Gulf States in the Indo-Pacific Policy: Prospects and Challenges

Dr. Alvite Ningthoujam
March 08, 2020

 

In his valedictory speech at the 11th Delhi Dialogue held in New Delhi on 14 December 2019, Indian External Affairs Minister Dr. S. Jaishankar raised the possibility of including the western Indian Ocean and the Arabian Sea in India’s ‘Indo-Pacific Policy’. This has signalled the growing importance given towards strengthening strategic partnerships with some of the Gulf and African states situated along these littorals. For India, involvement of its Gulf partners, particularly Oman, the United Arab Emirates and Saudi Arabia, would be crucial for the policy, considering the burgeoning cooperation, which would also provide an opportunity to expand its multilateral engagements with the larger West Asian region.

Currently, India’s cooperation with the wider Middle East (ME) has not just remained to oil-energy-trade, but military-security ties, maritime cooperation, strategic oil reserves, joint energy exploration projects, mutual investments, etc., have increasingly become salient characteristics.

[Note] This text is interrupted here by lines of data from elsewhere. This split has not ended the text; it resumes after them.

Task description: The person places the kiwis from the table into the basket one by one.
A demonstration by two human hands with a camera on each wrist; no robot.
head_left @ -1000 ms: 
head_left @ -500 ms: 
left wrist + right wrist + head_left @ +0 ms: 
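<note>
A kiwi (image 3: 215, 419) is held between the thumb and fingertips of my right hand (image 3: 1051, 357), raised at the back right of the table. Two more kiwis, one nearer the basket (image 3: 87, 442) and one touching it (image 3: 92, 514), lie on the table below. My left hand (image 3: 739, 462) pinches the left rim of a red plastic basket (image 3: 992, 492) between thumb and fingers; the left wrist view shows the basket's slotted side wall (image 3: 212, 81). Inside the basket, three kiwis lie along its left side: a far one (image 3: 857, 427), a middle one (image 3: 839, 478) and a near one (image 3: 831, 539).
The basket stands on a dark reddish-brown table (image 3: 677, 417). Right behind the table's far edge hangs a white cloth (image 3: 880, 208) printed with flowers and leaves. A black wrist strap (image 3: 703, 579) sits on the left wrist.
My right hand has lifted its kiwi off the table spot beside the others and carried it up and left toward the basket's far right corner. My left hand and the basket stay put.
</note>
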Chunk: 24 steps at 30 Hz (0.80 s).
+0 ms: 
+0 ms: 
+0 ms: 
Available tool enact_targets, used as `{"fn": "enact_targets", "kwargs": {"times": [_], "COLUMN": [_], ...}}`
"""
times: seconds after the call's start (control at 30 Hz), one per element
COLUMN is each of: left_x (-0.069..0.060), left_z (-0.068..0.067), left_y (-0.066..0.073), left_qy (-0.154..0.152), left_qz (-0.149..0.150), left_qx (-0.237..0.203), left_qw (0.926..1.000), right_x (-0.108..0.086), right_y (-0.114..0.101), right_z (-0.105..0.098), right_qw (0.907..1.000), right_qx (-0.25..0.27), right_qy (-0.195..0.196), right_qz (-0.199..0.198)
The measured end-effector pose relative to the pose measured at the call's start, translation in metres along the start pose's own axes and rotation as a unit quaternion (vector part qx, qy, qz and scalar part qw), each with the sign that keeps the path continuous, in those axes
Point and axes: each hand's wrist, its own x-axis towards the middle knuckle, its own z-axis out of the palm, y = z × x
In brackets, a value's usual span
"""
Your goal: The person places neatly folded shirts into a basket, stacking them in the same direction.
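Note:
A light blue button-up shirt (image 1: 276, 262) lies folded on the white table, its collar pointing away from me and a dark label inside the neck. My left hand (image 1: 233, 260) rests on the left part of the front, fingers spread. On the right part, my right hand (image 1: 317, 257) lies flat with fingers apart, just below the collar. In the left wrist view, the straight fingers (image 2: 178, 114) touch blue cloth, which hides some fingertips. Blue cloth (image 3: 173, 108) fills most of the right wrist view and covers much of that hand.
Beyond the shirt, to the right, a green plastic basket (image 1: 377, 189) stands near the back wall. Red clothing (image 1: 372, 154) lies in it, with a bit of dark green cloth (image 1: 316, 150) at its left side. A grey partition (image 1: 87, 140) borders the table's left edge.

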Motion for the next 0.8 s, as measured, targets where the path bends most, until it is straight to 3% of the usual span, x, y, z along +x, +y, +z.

Apparently, India’s ties with Association of Southeast Asian Nations (ASEAN) countries, considered to be the heart of the Indo-Pacific strategy, have been determined by some of these factors for the last few years, along with connectivity dimensions.

It is telling that India is mulling over including energy-rich Gulf states in its policies. Lately, New Delhi and the Gulf capitals have placed immense importance towards forging robust economic partnerships, including joint investments. For instance, with total bilateral trade of US$34.03 billion (2018-2019) and US$60 billion (2018-2019), Saudi Arabia and the UAE are India’s fourth and the third largest trading partners, respectively. As India and the UAE aspire to touch a trade figure of US$100 billion by 2020, Riyadh< also looks forward to invest the same amount in India by 2021 in sectors, including energy, refining, petrochemicals, infrastructural projects, agriculture, minerals and mining. These economically-affluent Gulf states could become important players, which will be crucial while formulating India’s Indo-Pacific strategy on the western frontiers, keeping in mind long-term strategic and economic interests.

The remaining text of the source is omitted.